Only federal student loans are eligible for Direct Loan consolidation. Private student loans are not eligible. Some loan types you can consolidate include:
- Direct Subsidized and Unsubsidized Loans
- Direct PLUS Loans
- FFEL subsidized and unsubsidized loans
- FFEL PLUS loans
- Federal Perkins Loans
- Nursing Student Loans
- Nurse Faculty Loans
- Health Education Assistance Loans
- Health Professions Student Loans
- Loans for Disadvantaged Students
- FFEL Consolidation loans and Direct Consolidation Loans (under certain conditions)
Note that federal parent loans are eligible for consolidation, but you can’t consolidate them with a loan that the student borrowed themselves.
Should I consolidate my student loans?
If your goal is to combine multiple loans into one to simplify repayment, loan consolidation could make sense. It can also make certain loan types eligible for income-driven repayment, which can make your monthly payments more affordable. Plus, IDR plans are the only repayment options eligible for loan forgiveness through PSLF.
However, loan consolidation may not be the right move if you have a lot of outstanding interest on your loans. That interest will capitalize, thereby increasing your cost of borrowing. If you can pay off your unpaid interest before you consolidate, you could prevent it from capitalizing.
The bottom line is, loan consolidation can help you manage your payments more easily and lower your monthly bill, but in some cases it can make your student loans more expensive.
Check Out: Is Student Loan Consolidation Right for Me?
How to apply for a Direct Consolidation Loan
There’s no cost to apply for a Direct Consolidation Loan, and you can submit your application on the Federal Student Aid website. It generally takes 30 minutes or less to fill out the form. You’ll need to provide your personal and financial information, as well as details about your loans.
During this process, you can also select your preferred repayment plan. Federal Student Aid’s loan simulator tool can help you compare your options and estimate your monthly payments and total interest charges on each plan.

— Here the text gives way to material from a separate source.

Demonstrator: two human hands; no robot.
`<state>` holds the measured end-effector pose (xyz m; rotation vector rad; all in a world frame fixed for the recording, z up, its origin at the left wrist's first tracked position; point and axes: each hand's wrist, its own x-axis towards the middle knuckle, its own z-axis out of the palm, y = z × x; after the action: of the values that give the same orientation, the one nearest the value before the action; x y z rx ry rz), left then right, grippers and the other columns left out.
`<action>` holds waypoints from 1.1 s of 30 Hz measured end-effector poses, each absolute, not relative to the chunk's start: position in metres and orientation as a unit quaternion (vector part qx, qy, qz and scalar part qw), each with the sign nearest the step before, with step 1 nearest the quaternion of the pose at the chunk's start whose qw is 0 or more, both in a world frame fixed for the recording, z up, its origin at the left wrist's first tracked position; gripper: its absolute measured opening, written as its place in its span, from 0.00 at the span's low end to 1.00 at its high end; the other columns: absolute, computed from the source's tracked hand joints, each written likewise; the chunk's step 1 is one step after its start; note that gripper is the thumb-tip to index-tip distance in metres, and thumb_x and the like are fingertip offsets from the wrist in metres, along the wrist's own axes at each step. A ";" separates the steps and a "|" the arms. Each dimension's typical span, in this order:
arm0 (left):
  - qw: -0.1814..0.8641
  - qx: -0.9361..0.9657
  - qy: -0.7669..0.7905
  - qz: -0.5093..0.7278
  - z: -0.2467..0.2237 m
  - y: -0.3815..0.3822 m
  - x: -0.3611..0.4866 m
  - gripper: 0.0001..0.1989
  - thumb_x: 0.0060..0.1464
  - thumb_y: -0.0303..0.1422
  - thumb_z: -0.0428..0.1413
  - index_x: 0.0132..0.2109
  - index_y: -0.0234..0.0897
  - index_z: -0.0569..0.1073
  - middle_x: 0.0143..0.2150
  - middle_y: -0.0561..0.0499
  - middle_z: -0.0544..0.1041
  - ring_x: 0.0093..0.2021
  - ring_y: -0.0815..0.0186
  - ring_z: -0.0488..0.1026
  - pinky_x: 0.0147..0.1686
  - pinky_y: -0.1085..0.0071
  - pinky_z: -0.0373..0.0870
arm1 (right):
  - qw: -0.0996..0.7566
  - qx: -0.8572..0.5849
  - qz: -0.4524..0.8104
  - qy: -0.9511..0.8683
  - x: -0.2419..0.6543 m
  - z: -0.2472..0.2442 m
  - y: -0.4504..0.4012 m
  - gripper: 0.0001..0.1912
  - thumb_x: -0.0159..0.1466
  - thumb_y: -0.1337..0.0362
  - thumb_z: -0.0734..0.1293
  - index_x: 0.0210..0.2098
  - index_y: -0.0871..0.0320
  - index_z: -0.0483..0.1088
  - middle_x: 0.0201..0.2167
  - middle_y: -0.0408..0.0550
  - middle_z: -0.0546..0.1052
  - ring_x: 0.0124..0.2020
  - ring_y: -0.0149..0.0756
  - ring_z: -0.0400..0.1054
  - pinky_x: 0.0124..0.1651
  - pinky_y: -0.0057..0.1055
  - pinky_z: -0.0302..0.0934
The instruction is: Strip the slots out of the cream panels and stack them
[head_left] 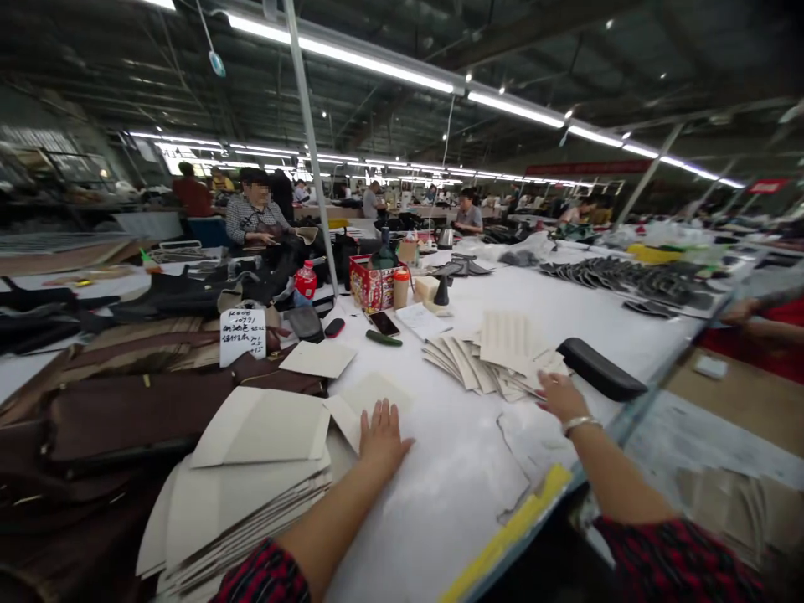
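My left hand lies flat, fingers stretched, on a cream sheet piece on the white table. Left of it are a large stack of cream pieces with several edges fanned out, and a single cream piece behind. My right hand, with a bracelet at the wrist, reaches to the right end of a fanned pile of cream pieces. Its fingers are apart and touch the pile's edge; no piece is visibly lifted. A lighter striped piece lies on top of this pile.
A black oblong case lies beside my right hand. Brown bags crowd the left, with a handwritten card. Behind are a phone, a cucumber, a red patterned basket and a pole. Co-workers sit farther back.
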<state>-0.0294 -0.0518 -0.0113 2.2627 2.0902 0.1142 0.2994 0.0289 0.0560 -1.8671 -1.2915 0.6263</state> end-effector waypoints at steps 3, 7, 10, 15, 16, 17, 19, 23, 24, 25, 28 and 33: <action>0.079 0.738 0.671 0.011 -0.027 -0.064 -0.020 0.34 0.50 0.47 0.43 0.58 0.29 0.53 0.61 0.39 0.48 0.61 0.53 0.44 0.56 0.51 0.39 | 0.337 -0.682 0.206 -0.615 0.256 0.017 -0.022 0.20 0.57 0.55 0.56 0.44 0.61 0.61 0.40 0.56 0.69 0.41 0.40 0.66 0.43 0.38 0.62; 0.123 0.802 0.584 0.013 -0.029 -0.113 -0.008 0.33 0.49 0.47 0.45 0.58 0.33 0.53 0.60 0.41 0.52 0.59 0.54 0.49 0.55 0.55 0.46 | 0.299 -0.581 0.163 -0.740 0.186 -0.023 -0.107 0.18 0.60 0.60 0.54 0.48 0.60 0.60 0.46 0.55 0.66 0.49 0.39 0.59 0.52 0.40 0.54; 0.131 0.828 0.543 0.042 -0.006 -0.111 -0.009 0.26 0.52 0.42 0.44 0.57 0.35 0.55 0.58 0.44 0.57 0.56 0.58 0.56 0.53 0.61 0.52 | 0.272 -0.555 0.176 -0.766 0.154 -0.033 -0.137 0.19 0.60 0.62 0.54 0.49 0.61 0.59 0.47 0.55 0.66 0.50 0.39 0.57 0.53 0.40 0.53; 0.064 0.708 0.702 0.046 0.020 -0.041 -0.029 0.21 0.54 0.38 0.43 0.53 0.35 0.59 0.56 0.41 0.59 0.55 0.54 0.53 0.50 0.56 0.53 | 0.239 -0.586 0.145 -0.760 0.149 -0.040 -0.135 0.21 0.60 0.58 0.55 0.49 0.63 0.60 0.47 0.58 0.65 0.51 0.42 0.57 0.53 0.41 0.52; 0.073 0.685 0.725 0.026 0.019 -0.036 -0.031 0.22 0.53 0.40 0.44 0.53 0.35 0.58 0.55 0.40 0.59 0.54 0.53 0.54 0.48 0.54 0.55 | 0.232 -0.602 0.127 -0.753 0.152 -0.042 -0.132 0.22 0.60 0.58 0.55 0.49 0.64 0.60 0.47 0.59 0.65 0.50 0.43 0.57 0.53 0.41 0.52; 0.083 0.675 0.733 0.009 0.016 -0.039 -0.031 0.23 0.52 0.42 0.44 0.53 0.34 0.58 0.54 0.39 0.59 0.53 0.52 0.55 0.45 0.54 0.57 | 0.227 -0.617 0.110 -0.746 0.156 -0.045 -0.129 0.23 0.60 0.57 0.55 0.49 0.65 0.60 0.47 0.59 0.66 0.50 0.44 0.57 0.52 0.42 0.52; 0.094 0.702 0.706 -0.011 0.006 -0.063 -0.022 0.24 0.51 0.44 0.45 0.52 0.35 0.59 0.51 0.40 0.62 0.50 0.52 0.58 0.42 0.56 0.60 | 0.218 -0.637 0.074 -0.735 0.166 -0.051 -0.130 0.24 0.60 0.56 0.55 0.49 0.66 0.59 0.46 0.60 0.66 0.50 0.44 0.57 0.52 0.42 0.52; 0.061 0.798 0.600 0.001 -0.009 -0.140 -0.006 0.26 0.47 0.46 0.49 0.51 0.39 0.60 0.48 0.42 0.64 0.47 0.54 0.60 0.41 0.60 0.61 | 0.188 -0.640 0.009 -0.745 0.184 -0.058 -0.152 0.24 0.60 0.56 0.55 0.50 0.66 0.59 0.50 0.59 0.64 0.53 0.44 0.53 0.54 0.42 0.47; 0.058 0.809 0.585 0.003 -0.009 -0.151 -0.006 0.26 0.47 0.45 0.50 0.51 0.39 0.60 0.47 0.43 0.65 0.46 0.54 0.61 0.40 0.60 0.61 | 0.179 -0.639 -0.001 -0.748 0.186 -0.057 -0.158 0.24 0.60 0.56 0.56 0.50 0.66 0.59 0.51 0.59 0.63 0.54 0.44 0.52 0.55 0.42 0.46; 0.051 0.814 0.578 0.009 -0.008 -0.155 -0.007 0.24 0.48 0.44 0.50 0.51 0.39 0.61 0.47 0.43 0.65 0.45 0.54 0.61 0.41 0.59 0.61 | 0.170 -0.640 -0.007 -0.749 0.187 -0.056 -0.164 0.24 0.59 0.56 0.56 0.51 0.66 0.59 0.52 0.58 0.62 0.54 0.44 0.52 0.55 0.41 0.45; 0.028 0.824 0.563 0.065 -0.007 -0.142 -0.001 0.19 0.52 0.40 0.47 0.50 0.38 0.63 0.51 0.44 0.64 0.50 0.54 0.59 0.46 0.57 0.57 | 0.148 -0.657 0.010 -0.739 0.187 -0.042 -0.170 0.22 0.59 0.57 0.57 0.49 0.63 0.61 0.50 0.58 0.64 0.52 0.43 0.54 0.53 0.40 0.46; 0.089 0.883 0.453 0.086 -0.024 -0.110 0.032 0.28 0.49 0.46 0.49 0.54 0.36 0.58 0.58 0.44 0.58 0.56 0.57 0.54 0.52 0.61 0.53 | 0.083 -0.660 0.202 -0.719 0.200 -0.014 -0.141 0.12 0.61 0.63 0.54 0.37 0.60 0.66 0.31 0.49 0.73 0.34 0.33 0.66 0.39 0.28 0.55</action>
<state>0.0318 -0.1098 -0.0241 2.6272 1.3464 0.2560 0.2001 -0.1411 -0.0141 -1.9719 -2.1453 0.6021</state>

Learn More: How To Consolidate Student Loans
Can I consolidate defaulted loans?
Federal loan consolidation is one way to get defaulted student loans back into good standing. If you go this route, you’ll have to either:
- Agree to pay your new Direct Consolidation Loan on an income-driven repayment plan, or
- Make three consecutive, on-time payments on your defaulted loan before you consolidate it
Through September 2024, however, borrowers have a simpler option for getting out of default with the Fresh Start program. This temporary program makes it easy to get your loans out of default online or over the phone. Fresh Start will also restore your access to federal financial aid and remove the record of default on your credit report.